# [WHAT THIS TASK INVOLVES]
Scan the listing for the word "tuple" and report every line that contains it.

# [GIVEN DATA]

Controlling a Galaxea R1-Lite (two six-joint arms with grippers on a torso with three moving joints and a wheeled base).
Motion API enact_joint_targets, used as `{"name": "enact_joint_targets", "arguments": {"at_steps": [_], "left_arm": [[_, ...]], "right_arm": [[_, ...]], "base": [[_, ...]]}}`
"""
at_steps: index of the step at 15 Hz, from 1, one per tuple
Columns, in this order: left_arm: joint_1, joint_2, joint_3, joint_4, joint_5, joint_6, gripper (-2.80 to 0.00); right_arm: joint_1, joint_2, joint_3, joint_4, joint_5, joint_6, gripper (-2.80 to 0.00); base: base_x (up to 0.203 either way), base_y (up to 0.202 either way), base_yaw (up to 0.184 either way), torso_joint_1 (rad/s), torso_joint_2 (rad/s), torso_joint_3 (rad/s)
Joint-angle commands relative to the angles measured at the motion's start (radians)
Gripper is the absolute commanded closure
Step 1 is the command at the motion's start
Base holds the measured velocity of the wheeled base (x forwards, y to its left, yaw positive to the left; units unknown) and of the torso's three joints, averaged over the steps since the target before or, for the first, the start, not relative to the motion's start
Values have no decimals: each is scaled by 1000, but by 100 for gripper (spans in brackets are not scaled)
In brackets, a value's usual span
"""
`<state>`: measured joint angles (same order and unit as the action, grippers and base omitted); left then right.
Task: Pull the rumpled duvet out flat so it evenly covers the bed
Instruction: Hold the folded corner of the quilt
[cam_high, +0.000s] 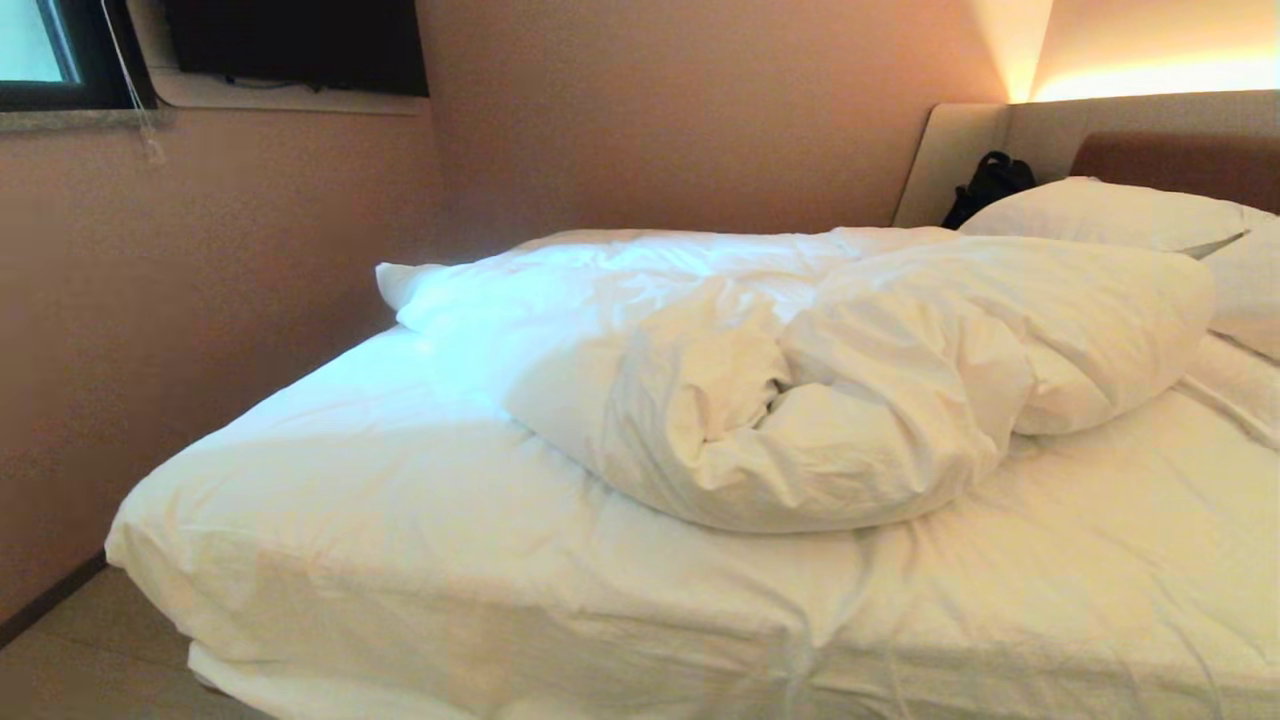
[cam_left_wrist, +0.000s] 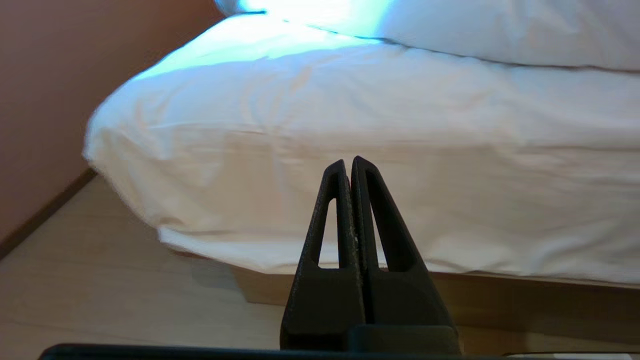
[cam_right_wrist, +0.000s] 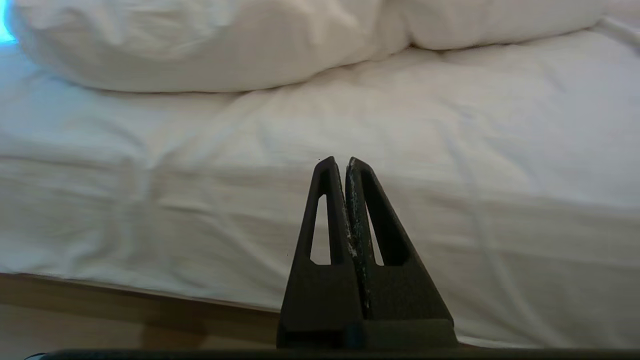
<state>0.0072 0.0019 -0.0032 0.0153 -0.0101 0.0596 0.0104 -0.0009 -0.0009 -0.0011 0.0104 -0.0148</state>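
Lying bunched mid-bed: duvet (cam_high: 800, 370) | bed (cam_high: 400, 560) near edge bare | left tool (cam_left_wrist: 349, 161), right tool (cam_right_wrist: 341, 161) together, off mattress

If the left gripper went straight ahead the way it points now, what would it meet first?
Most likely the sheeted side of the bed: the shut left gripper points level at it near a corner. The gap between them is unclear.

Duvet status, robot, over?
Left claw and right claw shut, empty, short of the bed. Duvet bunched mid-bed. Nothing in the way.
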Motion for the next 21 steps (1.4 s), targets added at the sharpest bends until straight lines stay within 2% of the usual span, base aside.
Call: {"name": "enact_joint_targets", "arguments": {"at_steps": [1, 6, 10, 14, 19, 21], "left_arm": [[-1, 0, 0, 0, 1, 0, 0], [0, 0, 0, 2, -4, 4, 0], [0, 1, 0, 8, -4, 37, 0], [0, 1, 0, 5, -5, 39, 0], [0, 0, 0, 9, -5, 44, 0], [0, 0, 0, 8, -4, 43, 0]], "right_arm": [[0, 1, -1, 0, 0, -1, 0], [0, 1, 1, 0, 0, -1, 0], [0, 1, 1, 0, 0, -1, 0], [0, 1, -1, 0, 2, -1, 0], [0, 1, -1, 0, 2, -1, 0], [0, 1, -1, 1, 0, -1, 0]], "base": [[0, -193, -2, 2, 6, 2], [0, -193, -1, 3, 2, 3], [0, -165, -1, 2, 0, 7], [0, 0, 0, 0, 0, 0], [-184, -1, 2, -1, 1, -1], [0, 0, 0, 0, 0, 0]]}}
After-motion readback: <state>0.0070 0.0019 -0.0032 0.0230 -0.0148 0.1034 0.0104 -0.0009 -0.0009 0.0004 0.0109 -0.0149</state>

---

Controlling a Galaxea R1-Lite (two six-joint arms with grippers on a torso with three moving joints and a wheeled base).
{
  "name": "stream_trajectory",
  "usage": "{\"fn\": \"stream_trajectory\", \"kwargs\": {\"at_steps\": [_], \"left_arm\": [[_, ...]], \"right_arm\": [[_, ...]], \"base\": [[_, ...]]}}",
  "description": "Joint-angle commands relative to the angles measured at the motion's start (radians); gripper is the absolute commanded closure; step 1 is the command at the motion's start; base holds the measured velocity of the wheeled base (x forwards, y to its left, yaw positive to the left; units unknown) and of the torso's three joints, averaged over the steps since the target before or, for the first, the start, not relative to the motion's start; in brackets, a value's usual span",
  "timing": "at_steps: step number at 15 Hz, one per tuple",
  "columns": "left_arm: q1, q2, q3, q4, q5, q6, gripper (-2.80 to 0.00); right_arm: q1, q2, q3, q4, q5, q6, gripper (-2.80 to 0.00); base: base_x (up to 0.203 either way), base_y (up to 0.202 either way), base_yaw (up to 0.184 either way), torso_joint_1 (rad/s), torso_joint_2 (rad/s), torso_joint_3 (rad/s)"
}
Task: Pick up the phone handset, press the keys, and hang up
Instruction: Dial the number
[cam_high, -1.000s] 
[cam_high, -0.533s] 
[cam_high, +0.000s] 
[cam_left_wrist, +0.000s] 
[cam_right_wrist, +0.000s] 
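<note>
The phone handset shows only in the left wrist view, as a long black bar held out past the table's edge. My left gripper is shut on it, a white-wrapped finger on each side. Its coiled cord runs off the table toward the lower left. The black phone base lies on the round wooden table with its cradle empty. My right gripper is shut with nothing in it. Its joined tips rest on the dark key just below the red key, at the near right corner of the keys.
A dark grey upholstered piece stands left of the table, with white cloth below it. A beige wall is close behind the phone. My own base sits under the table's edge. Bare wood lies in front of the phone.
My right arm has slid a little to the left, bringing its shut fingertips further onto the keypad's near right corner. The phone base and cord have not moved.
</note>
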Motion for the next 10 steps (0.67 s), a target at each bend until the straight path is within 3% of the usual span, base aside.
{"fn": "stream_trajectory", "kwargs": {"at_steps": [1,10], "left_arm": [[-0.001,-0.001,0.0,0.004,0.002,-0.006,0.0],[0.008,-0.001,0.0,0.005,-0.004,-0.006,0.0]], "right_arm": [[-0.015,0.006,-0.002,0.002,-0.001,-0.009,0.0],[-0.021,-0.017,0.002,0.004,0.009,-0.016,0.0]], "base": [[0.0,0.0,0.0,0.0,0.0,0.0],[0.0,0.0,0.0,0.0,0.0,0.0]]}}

# [TASK RESULT]
at_steps: index of the step at 15 Hz, from 1, one per tuple
  "timing": "at_steps: step number at 15 Hz, one per tuple",

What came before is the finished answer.